The Catholic school system is going away.
Only God can stop that, and I doubt He's that interested in supporting a school that only violates the teachings of His Church.


Ann said...

I agree with you except when you say that Catholic schools were free in 1965. I graduated from an all girls Catholic school (grades 1 - 12)in 1963, and my brother graduated from an all boys Catholic school (1 - 12) in 1969, and neither of these schools was free. One of them was a parochial school and the other was a private school. However, once the nuns stopped being nuns who were loyal to their vocations and started being social workers wearing secular clothes, the schools began to really suffer. When you have to hire non-Catholics to teach, administer, and be on the school board, the Catholic in Catholic school leaves the room pretty fast. I will say that I received an excellent education well above the average and it was faithful to the Magesterium, but by the time my kids came along in the 70's & 80's, I decided to finally take them out of Catholic school and put them in public school because I figured I could correct bad doctrine espoused by a Protestant at a public school much easier than I could that being taught in a Catholic school religion class.
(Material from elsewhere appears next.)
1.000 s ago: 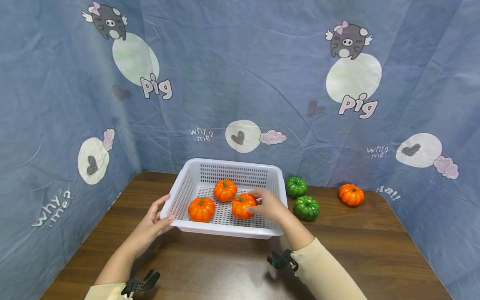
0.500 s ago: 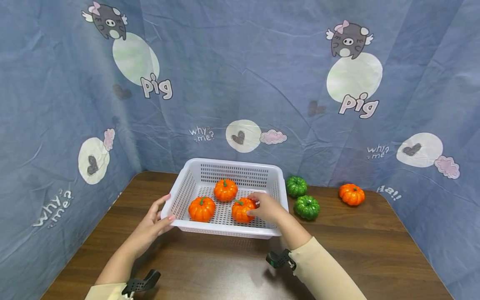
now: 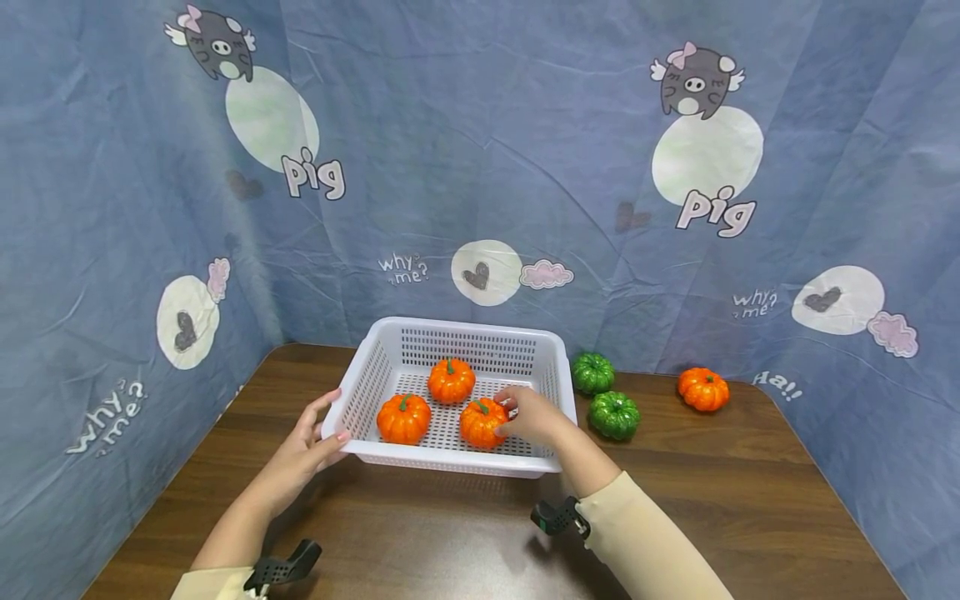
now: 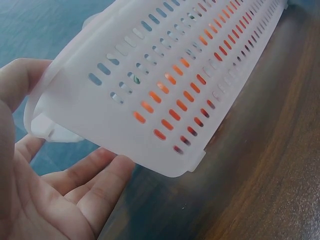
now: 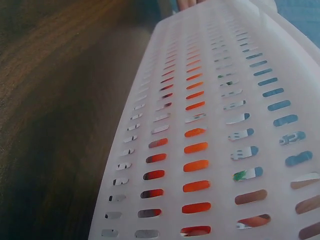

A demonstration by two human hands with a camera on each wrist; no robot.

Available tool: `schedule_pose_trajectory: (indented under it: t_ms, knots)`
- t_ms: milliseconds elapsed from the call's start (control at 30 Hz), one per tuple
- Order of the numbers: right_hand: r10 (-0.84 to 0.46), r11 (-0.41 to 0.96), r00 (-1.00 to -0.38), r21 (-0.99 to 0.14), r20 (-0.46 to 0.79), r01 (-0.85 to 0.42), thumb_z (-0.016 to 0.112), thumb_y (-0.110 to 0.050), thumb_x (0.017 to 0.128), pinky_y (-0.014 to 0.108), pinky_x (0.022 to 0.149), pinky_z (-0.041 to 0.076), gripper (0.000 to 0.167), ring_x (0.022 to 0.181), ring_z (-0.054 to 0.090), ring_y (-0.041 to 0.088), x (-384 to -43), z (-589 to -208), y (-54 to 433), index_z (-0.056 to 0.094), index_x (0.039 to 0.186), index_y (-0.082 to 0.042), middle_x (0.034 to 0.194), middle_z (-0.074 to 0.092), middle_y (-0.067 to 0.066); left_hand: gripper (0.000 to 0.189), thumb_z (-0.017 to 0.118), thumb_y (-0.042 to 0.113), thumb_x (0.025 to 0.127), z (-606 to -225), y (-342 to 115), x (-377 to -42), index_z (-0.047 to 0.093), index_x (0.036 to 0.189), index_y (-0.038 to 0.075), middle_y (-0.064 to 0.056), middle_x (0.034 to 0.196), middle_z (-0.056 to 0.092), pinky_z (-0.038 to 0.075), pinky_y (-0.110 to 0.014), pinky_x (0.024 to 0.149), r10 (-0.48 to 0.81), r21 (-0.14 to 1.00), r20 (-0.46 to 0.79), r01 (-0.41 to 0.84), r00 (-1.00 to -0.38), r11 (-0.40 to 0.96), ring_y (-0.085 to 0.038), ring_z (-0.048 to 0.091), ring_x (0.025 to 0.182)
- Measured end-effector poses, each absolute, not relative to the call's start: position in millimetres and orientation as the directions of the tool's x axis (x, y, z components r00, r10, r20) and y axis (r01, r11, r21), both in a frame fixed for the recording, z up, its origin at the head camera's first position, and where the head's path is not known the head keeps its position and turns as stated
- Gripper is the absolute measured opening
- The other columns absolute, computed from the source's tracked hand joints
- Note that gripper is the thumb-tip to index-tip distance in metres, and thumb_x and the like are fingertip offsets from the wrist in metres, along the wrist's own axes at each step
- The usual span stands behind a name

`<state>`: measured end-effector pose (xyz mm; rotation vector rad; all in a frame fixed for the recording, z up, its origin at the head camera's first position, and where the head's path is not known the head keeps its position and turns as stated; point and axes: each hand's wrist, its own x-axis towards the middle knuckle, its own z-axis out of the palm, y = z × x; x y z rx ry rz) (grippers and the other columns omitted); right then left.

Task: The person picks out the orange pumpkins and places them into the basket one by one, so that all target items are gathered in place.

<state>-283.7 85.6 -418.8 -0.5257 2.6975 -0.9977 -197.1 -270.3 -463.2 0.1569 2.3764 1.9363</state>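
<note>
A white slotted plastic basket sits on the table, with three orange toy pumpkins inside. My left hand grips its left end; in the left wrist view, fingers touch the underside of the basket and one digit reaches over the rim. Inside the basket, my right hand holds the nearer right pumpkin by its right side, thumb in front and fingers behind. The other two are a left pumpkin and a back pumpkin. The basket wall mostly hides the right hand in the right wrist view.
Right of the basket stand two green pumpkins, a rear one and a front one. Another orange pumpkin lies farther right on the wooden table. A blue printed cloth hangs behind the table.
My right hand and its pumpkin have shifted slightly toward me and down in the basket, and the pumpkin a little to the left. The left hand and basket stay put.
</note>
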Motion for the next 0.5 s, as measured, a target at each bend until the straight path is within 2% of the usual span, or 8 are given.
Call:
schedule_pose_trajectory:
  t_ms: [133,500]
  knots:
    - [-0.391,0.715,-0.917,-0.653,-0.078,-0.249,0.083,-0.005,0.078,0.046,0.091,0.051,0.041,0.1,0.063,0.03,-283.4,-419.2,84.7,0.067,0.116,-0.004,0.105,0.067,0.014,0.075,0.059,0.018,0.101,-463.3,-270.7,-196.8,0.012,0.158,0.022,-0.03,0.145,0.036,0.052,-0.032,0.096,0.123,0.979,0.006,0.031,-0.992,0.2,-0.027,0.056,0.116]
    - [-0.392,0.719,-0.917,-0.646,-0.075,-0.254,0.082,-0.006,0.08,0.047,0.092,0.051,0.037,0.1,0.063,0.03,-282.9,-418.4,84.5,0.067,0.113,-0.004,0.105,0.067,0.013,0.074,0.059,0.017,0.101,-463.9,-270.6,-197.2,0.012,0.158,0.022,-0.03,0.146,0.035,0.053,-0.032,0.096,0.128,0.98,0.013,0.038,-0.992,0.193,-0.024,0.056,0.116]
Unless the bishops are serious about schools that call themselves Catholic really teaching the true Catholic doctrine (and that includes universities) then there is no point in having Catholic schools.

Bill Hoog said...

Catholic Schools in Dayton are esentially private schools. The only reason the Catholic schools exist in Dayton Ohio is that most of the parents send their kids there is that they don't want their children to go to school with black kids. Even blacks who send their kids to "Catholic Schools" for the same reason.